Suppose you want to create a neural network to predict something. You can start by generating several variations of neural networks, with different combinations of learning rate, momentum, number of hidden nodes, and possibly other features. Let’s say you have 12 variations. Next you perform k-fold cross validation on each of the 12 variations and get an error estimate for each of the 12 variations. (I’ll assume that you understand the mechanics of k-fold cross validation). Now you select the one neural network variation that generated the smallest average error on the k training sets. You have selected the best model in some sense. Finally, you use the learning rate, momentum, and number of hidden nodes of the best variation, with the entire data set as training data, to generate the set of weights and biases for the neural network.

This cross validation approach deals with the problem of over-fitting. If instead of the procedure above, you just tried different neural network variations on the entire data set, you would likely find a variation that fit your data very well — perhaps a variation with many hidden nodes — but the neural network would likely over-fit, and perform poorly when trying to predict using new, previously unseen data.

Now, another possibility to the scenario I just described goes as follows. You decide a priori on a set of neural network’s learning rate, number hidden nodes, and so on. You train on all the available data (first rather than at the end as above), and only then do k-fold cross validation in order to get an estimate of how well your neural network will perform on new data. In this scenario, cross validation is being used just to get an estimate of the error/accuracy of your neural network. But you have ignored the over-fitting issue.

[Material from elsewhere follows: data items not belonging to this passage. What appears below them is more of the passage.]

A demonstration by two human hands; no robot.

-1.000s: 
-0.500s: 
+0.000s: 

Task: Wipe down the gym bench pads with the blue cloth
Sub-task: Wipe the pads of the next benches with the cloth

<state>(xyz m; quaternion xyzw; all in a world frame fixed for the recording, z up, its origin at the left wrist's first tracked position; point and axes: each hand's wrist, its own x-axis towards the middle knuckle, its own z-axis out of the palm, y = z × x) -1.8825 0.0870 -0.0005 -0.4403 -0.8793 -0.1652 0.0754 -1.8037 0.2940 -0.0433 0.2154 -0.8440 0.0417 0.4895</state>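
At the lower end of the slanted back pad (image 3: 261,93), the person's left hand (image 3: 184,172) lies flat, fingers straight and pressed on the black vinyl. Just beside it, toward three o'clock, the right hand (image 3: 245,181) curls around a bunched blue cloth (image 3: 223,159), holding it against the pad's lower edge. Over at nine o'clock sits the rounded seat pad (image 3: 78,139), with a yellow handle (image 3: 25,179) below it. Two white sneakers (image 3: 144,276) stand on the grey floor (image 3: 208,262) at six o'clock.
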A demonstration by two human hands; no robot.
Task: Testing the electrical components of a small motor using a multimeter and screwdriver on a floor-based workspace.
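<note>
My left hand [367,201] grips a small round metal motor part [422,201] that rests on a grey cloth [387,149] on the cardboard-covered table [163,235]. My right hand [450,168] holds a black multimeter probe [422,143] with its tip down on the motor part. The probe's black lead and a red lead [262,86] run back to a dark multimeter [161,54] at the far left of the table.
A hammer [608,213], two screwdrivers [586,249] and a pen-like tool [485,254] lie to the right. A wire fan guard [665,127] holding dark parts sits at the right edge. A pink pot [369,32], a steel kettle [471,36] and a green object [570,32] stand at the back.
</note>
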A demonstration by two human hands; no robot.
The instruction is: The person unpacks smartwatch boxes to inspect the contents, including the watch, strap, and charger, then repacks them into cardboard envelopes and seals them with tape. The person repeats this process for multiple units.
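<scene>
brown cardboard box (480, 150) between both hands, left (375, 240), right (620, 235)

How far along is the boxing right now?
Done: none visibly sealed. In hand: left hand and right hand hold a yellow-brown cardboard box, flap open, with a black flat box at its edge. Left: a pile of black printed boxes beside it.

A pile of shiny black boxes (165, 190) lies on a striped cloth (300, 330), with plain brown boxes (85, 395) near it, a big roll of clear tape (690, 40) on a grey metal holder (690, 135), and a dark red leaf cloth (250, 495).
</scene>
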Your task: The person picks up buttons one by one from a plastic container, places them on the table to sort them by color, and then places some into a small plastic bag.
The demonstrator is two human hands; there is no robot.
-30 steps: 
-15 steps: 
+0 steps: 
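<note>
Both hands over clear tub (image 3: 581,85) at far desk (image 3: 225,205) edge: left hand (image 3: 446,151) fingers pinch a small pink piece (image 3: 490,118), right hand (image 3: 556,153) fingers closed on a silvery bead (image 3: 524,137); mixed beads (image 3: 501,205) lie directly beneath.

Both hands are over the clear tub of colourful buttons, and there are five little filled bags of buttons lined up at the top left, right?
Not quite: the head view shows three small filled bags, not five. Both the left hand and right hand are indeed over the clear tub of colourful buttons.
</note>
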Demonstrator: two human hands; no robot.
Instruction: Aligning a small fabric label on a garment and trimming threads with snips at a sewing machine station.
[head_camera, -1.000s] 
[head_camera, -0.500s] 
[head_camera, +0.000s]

Before I finish, let me mention hold-out validation. You begin up front by separating the data set into a training set (typically the first 80% of the data) and a test set (the remaining 205). Then the ideas are similar. You can train several neural network variations using the training set only and pick the one variation that performs best on the test set. Or you can just train one variation and then estimate the generalization error using the test set.

Finally, there is another related process called train-validate-test. This is used in conjunction with early-stopping, but that’s another story.